I would like bObj1.foo(); to output "foo!" and bObj2.foo() to output "foo?", but currently they both output "foo!".
#include <iostream>
using namespace std;
class B {
public:
virtual void foo() { cout << "foo!" << endl; }
};
class A {
public:
B f();
};
B A::f() {
B bObj;
return bObj;
}
class C : public A {
};
int main()
{
A aObj;
B bObj1 = aObj.f();
bObj1.foo(); // "foo!"
C cObj;
B bObj2 = cObj.f();
bObj2.foo(); // "foo?"
}
You can get the behavior that you want with a simple change, which consists in moving the "virtual" behavior to the A and C classes.

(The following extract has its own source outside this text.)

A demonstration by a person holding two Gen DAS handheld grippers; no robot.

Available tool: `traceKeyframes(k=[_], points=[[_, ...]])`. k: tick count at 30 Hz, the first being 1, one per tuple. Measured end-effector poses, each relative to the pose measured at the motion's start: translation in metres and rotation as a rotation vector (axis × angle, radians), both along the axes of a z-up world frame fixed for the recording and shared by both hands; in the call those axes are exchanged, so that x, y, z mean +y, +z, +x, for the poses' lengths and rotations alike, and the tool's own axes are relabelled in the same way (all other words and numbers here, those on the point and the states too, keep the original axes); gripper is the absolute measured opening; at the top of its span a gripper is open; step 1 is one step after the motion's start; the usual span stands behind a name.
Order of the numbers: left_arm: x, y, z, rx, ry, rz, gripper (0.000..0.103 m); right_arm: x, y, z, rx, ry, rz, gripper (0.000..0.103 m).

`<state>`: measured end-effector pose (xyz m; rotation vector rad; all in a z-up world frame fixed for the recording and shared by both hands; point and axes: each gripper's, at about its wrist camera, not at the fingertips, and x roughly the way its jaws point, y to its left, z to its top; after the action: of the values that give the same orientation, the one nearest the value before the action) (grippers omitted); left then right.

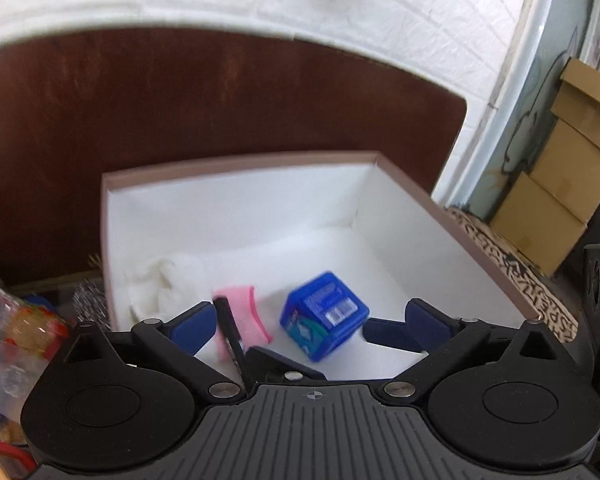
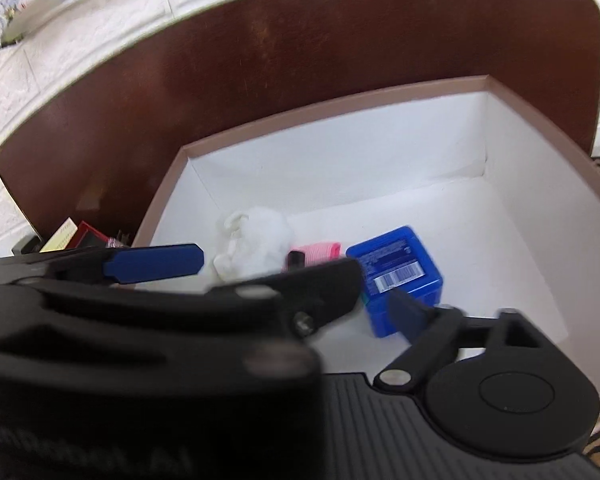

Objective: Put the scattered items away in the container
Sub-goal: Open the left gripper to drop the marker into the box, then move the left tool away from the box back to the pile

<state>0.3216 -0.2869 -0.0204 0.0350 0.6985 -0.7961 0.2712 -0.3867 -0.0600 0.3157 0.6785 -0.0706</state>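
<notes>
Your left claw (image 1: 306,326) is spread wide and grips nothing; its blue fingertips (image 1: 192,326) hang over the near edge of the container (image 1: 240,162), one on each side of the things lying inside. Between those tips sits the blue box (image 1: 324,316), tilted on a corner on the white floor of the container, apart from both pads. Just left of it lies the pink roll (image 1: 242,316) with a black strip against its near side, and further left a white crumpled cloth (image 1: 168,280) rests in the container's near-left corner.

Your right claw (image 2: 300,284) is also released, its fingers far apart; much of it is hidden behind the other gripper's blurred black body, which crosses the right wrist view. Its right fingertip (image 2: 408,314) lies in front of the blue box (image 2: 396,268); whether it touches, you cannot tell.

The container stands against a dark brown board (image 1: 180,100). Outside its left wall, scattered items remain: a clear packet with red and yellow print (image 1: 16,328) and a red box (image 2: 90,236).
</notes>
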Motion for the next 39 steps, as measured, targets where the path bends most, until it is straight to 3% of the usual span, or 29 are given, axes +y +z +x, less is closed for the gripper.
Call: traceKeyframes(k=[19,29,39], points=[[0.030,0.037,-0.060,-0.126,0.082,0.002,0.103,0.025,0.030,-0.046,-0.066,0.008,0.009,0.101],[0.074,0.066,-0.117,-0.214,0.126,-0.026,0.103,0.064,0.057,-0.094,-0.151,0.039,-0.016,0.103],[0.128,0.066,-0.171,-0.252,0.203,-0.020,0.103,0.113,0.060,-0.138,-0.174,0.095,-0.016,0.103]])
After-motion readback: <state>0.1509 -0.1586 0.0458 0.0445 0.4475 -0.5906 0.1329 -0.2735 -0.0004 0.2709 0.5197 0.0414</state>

Here I modified your application to return the expected result:
#include <iostream>
using namespace std;
class A;
class B {
public:
B(A& a) : aref(a) {}
void foo();
private:
A& aref;
};
class A {
public:
B f();
virtual void foo() { cout << "foo!" << endl; }
};
B A::f() {
B bObj(*this);
return bObj;
}
class C : public A {
public:
virtual void foo() { cout << "foo?" << endl; }
};
void B::foo() { aref.foo(); }
int main()
{
A aObj;
B bObj1 = aObj.f();
bObj1.foo(); // "foo!"
C cObj;
B bObj2 = cObj.f();
bObj2.foo(); // "foo?"
}
In order to change the virtual function, you have to create a new type - there's no way around that in C++. However, an alternate mechanism - function objects - may do what you want here.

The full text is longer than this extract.